DATASET SECTION:
::::::::
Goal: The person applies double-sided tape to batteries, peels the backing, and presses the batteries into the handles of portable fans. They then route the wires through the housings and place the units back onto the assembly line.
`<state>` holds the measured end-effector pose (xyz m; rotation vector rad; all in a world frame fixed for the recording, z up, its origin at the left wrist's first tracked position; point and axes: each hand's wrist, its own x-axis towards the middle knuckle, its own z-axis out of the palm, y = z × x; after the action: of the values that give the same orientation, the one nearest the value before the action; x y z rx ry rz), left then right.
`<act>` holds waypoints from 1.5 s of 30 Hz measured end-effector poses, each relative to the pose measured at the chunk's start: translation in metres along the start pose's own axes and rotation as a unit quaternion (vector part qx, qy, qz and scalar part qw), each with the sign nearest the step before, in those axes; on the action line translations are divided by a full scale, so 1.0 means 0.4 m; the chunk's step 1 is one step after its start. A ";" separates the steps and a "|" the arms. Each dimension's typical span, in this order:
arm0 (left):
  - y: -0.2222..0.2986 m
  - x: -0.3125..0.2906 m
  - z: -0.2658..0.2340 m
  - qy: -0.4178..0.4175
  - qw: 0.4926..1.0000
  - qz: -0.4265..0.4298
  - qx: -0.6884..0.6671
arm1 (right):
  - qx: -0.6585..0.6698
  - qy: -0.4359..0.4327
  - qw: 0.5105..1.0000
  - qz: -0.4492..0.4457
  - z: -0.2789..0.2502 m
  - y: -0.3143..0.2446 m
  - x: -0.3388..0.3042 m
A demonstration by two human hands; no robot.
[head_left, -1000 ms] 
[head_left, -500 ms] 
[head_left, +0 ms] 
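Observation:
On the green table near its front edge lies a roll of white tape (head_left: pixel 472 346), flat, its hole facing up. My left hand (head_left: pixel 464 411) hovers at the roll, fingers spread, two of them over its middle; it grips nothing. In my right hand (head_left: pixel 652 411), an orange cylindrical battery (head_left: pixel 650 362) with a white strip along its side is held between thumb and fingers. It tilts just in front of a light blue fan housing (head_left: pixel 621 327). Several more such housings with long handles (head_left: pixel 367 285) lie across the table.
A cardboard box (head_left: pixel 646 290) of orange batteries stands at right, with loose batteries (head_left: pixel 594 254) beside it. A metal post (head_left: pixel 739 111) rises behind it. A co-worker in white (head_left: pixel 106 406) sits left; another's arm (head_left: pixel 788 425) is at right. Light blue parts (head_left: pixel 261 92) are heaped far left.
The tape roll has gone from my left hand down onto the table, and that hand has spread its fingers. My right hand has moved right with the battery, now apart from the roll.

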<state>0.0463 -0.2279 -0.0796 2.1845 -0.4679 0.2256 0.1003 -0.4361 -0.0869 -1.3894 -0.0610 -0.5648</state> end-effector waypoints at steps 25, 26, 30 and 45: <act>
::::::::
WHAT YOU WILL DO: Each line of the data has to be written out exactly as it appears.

YOUR RESPONSE:
Goal: The person applies double-sided tape to batteries, peels the backing, and presses the batteries into the handles of portable fans. They then route the wires through the housings and place the units back onto the assembly line.
`<state>` holds the measured end-effector pose (xyz m; rotation vector rad; all in a world frame fixed for the recording, z up, its origin at the left wrist's first tracked position; point and axes: each hand's wrist, its own x-axis towards the middle knuckle, its own z-axis out of the palm, y = z × x; after the action: of the values that give the same orientation, the one nearest the value before the action; x y z rx ry rz), left then right.
`<act>` holds waypoints from 1.5 s of 30 Hz measured end-effector poses, each relative to the pose measured at the chunk's start: translation in metres along the start pose's own axes and rotation as a unit quaternion (vector part qx, qy, qz and scalar part qw), each with the sign nearest the step before, in those axes; on the action line translations are divided by a full scale, so 1.0 means 0.4 m; the chunk's step 1 is one step after its start. A ";" separates the steps and a "|" the arms. Each dimension's typical span, in this order:
arm0 (left):
  - y: -0.2222..0.2986 m
  - x: -0.3125..0.2906 m
  - z: -0.2658..0.2340 m
  - qy: -0.4178..0.4175
  - qw: 0.4926..1.0000
  - qz: -0.4265..0.4298
  - qx: -0.6884..0.6671
arm1 (right):
  - qx: -0.6585..0.6698
  - qy: -0.4359..0.4327
  - qw: 0.5105..1.0000
  - qz: -0.4492..0.4457
  - z: -0.2789..0.2502 m
  - y: -0.3143..0.2446 m
  - x: -0.3388..0.3042 m
A demonstration by two human hands; no robot.
[head_left, -1000 ms] 
[head_left, -500 ms] 
[head_left, +0 ms] 
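Observation:
On the green table near its front edge lies a roll of white tape (head_left: pixel 472 346), flat, its hole facing up. My left hand (head_left: pixel 464 411) hovers at the roll, fingers spread, two of them over its middle; it grips nothing. In my right hand (head_left: pixel 652 411), an orange cylindrical battery (head_left: pixel 650 362) with a white strip along its side is held between thumb and fingers. It tilts just in front of a light blue fan housing (head_left: pixel 621 327). Several more such housings with long handles (head_left: pixel 367 285) lie across the table.
A cardboard box (head_left: pixel 646 290) of orange batteries stands at right, with loose batteries (head_left: pixel 594 254) beside it. A metal post (head_left: pixel 739 111) rises behind it. A co-worker in white (head_left: pixel 106 406) sits left; another's arm (head_left: pixel 788 425) is at right. Light blue parts (head_left: pixel 261 92) are heaped far left.
The tape roll has gone from my left hand down onto the table, and that hand has spread its fingers. My right hand has moved right with the battery, now apart from the roll.
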
<state>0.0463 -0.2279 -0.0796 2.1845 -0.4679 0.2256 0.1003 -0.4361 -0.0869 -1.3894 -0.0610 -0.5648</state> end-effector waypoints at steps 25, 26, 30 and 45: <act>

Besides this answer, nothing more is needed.